Im Graben, in dem das Wasser hoch steht, höre ich wie etwas ins Wasser springt. Das glatte Wasser war nicht zu sehen. Doch jetzt spiegeln sich die Wellen im spärlichen Licht.
Der Himmel ist trübschwarz und sternenlos. Ich bleibe kurz stehen und recke den Hals um nach oben zu sehen.
Vor mir ein klapperndes Geräusch. Den Kopf immer noch im Nacken schließe ich die Augen. Ich erkenne das lose Schutzblech am Fahrrad des Nachbarjungen. Es klappert in einiger Entfernung von links nach rechts.
Dann ist Stille. Der Schnee dämpft das Grundrauschen. Es ist nichts zu hören. Doch meinen Ohren fehlt nichts. Ich fühle meinen Puls, der ein gemütliches Tempo eingenommen hat. Mein Gesicht wird kalt und ich öffne die Augen. Dicke Schneeflocken fallen auf mich herab. Ich sehe nach vorn. Die Natur hat es sich bequem gemacht und lässt gemächlich Watte vom Himmel fallen.
Ich gehe weiter durch die Felder. Am Rand sind Bäume, die mich vor der herabfallenden Nässe schützen.
Die Frau mit dem Hund an der Leine huscht schnell an mir vorbei und sieht mich einen winzigen Moment an. Sie hat Angst in der Finsternis.
Ich stehe an der Ecke eines Feldes auf dem im Sommer Mais wächst. Ich will gar nicht laufen. Ich will die angenehme Kälte genießen.
Ich drehe mich um und sehe auf die beleuchtete Siedlung. Ich kenne jeden Menschen der in seinem Haus wohnt und ich weiß was jeder einzelne von ihnen gerade tut. Ich kenne jeden der dort wohnt und ich weiß was sie tun. Jeden einzelnen.

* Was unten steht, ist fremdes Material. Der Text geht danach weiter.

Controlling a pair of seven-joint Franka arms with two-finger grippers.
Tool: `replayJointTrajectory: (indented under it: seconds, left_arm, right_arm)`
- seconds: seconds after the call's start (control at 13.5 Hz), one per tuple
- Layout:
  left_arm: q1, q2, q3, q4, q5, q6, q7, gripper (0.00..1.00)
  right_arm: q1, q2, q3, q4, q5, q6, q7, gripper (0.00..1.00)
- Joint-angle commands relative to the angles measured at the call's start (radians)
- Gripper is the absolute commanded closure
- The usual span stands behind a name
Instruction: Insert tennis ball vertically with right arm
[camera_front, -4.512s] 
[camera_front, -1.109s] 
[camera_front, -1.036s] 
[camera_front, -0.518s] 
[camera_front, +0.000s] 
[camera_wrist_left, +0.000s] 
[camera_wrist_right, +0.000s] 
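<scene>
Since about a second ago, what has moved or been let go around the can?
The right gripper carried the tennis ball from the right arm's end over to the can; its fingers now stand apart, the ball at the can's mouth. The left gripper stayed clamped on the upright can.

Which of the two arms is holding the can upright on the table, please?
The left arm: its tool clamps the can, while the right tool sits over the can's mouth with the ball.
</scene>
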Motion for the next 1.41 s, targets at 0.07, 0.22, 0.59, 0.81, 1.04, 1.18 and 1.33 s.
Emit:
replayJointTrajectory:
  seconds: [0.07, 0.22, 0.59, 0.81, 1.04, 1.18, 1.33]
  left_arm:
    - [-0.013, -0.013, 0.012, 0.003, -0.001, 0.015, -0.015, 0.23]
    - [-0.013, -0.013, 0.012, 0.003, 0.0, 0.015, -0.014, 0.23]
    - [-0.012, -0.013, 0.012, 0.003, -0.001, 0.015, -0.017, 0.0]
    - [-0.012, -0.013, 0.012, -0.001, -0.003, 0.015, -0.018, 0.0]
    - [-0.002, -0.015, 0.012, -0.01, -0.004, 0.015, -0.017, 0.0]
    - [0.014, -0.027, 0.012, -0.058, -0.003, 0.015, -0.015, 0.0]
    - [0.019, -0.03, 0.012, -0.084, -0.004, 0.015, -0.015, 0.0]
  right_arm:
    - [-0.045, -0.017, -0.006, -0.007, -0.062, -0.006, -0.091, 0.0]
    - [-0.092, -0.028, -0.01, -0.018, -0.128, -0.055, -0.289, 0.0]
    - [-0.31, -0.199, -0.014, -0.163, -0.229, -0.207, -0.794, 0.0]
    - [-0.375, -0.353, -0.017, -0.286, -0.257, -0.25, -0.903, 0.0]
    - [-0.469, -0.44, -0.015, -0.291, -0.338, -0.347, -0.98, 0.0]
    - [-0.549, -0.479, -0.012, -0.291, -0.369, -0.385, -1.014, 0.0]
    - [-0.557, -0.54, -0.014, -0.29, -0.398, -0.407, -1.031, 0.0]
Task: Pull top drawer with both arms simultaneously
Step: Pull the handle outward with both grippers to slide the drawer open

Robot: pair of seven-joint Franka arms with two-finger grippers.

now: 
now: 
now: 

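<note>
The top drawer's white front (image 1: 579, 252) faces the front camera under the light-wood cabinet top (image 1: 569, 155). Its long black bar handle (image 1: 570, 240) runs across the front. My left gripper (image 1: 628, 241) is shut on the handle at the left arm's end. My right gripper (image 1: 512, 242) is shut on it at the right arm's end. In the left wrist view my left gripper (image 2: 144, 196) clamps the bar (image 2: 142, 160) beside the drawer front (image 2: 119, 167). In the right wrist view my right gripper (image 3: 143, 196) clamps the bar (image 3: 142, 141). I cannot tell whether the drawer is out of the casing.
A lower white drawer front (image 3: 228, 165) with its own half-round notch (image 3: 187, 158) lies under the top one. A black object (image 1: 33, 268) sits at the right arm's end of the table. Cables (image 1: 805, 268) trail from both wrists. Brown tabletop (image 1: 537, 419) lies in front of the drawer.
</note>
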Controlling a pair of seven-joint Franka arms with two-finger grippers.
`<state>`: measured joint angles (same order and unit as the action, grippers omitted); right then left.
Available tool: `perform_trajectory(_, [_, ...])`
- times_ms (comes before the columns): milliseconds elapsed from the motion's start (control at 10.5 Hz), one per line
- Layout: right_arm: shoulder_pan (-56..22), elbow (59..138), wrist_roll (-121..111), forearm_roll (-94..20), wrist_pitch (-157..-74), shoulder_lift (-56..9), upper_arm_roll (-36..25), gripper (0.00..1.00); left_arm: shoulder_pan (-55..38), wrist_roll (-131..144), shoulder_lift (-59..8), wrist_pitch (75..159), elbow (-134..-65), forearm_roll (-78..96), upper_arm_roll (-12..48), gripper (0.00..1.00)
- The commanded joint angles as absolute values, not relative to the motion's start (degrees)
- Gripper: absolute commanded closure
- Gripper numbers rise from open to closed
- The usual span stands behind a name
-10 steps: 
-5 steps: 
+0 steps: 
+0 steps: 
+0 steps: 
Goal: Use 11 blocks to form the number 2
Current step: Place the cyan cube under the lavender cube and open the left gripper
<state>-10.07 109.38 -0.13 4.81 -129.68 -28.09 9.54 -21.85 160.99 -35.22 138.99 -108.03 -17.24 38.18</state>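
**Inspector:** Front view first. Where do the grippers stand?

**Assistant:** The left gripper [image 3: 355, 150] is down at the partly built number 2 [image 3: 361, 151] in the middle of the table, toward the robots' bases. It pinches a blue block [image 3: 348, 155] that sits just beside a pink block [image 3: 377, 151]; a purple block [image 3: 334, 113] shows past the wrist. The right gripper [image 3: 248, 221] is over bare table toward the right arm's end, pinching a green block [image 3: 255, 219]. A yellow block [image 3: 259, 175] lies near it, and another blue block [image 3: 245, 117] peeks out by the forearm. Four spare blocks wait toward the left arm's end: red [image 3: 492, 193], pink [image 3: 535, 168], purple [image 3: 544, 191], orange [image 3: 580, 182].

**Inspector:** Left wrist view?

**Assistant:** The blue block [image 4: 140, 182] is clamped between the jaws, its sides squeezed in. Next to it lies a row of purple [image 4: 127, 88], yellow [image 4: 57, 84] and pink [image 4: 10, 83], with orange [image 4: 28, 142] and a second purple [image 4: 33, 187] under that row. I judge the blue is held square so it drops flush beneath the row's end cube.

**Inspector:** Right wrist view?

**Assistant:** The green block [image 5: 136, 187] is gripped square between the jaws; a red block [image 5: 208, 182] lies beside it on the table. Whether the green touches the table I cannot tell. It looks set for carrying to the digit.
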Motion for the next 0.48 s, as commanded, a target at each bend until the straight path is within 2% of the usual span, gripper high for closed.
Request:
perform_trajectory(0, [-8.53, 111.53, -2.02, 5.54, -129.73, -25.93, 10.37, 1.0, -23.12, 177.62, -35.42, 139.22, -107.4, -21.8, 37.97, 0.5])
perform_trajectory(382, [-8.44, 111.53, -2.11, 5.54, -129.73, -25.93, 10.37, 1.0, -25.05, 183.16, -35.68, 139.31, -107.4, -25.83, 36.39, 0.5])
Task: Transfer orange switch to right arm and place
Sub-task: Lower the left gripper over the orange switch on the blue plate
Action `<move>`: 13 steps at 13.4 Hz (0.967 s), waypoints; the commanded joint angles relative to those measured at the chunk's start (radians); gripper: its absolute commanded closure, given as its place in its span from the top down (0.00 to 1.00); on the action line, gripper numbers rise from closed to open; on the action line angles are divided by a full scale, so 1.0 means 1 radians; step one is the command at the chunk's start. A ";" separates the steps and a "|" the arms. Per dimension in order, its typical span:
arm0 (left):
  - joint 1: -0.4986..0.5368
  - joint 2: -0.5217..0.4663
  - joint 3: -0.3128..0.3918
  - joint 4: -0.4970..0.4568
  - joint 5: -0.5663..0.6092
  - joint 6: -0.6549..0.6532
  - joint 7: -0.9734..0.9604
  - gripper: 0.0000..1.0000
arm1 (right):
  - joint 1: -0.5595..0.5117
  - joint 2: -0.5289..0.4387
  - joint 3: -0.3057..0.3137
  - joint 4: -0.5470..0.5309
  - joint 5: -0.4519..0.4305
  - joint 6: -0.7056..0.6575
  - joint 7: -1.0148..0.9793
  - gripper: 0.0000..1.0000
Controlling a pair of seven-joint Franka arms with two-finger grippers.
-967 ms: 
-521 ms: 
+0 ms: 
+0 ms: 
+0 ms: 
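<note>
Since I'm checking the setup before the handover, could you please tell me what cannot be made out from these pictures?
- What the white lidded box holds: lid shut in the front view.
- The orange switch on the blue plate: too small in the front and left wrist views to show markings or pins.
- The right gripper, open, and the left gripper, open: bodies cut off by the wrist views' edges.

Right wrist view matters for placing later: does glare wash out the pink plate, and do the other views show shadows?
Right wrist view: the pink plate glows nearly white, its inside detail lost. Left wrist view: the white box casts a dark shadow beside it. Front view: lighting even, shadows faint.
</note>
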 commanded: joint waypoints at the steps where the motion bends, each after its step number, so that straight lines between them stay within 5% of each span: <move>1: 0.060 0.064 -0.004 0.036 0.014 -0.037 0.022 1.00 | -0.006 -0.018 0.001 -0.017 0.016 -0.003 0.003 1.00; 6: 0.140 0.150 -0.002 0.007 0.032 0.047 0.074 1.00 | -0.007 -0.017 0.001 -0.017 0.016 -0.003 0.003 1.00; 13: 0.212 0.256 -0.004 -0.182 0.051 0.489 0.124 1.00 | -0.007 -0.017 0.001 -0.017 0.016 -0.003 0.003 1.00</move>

Wenn ich ausatme, kann ich den Übergang vom Zigarettenrauch zur Atemluft schwer unterscheiden. Doch es beruhigt und der Schnee unter meinen Schuhen sieht nur im Dunkeln weiß aus. Er ist schmutzig und grau. Wie die Häuser der Siedlung und die Menschen die in Ihnen wohnen.
Im Gehen rauche ich zu Ende.
Meine Sachen verstaue ich in der Garderobe.
Und ich werde Dinge tun, von denen die Menschen in den anderen Häusern genau wissen dass ich sie tue.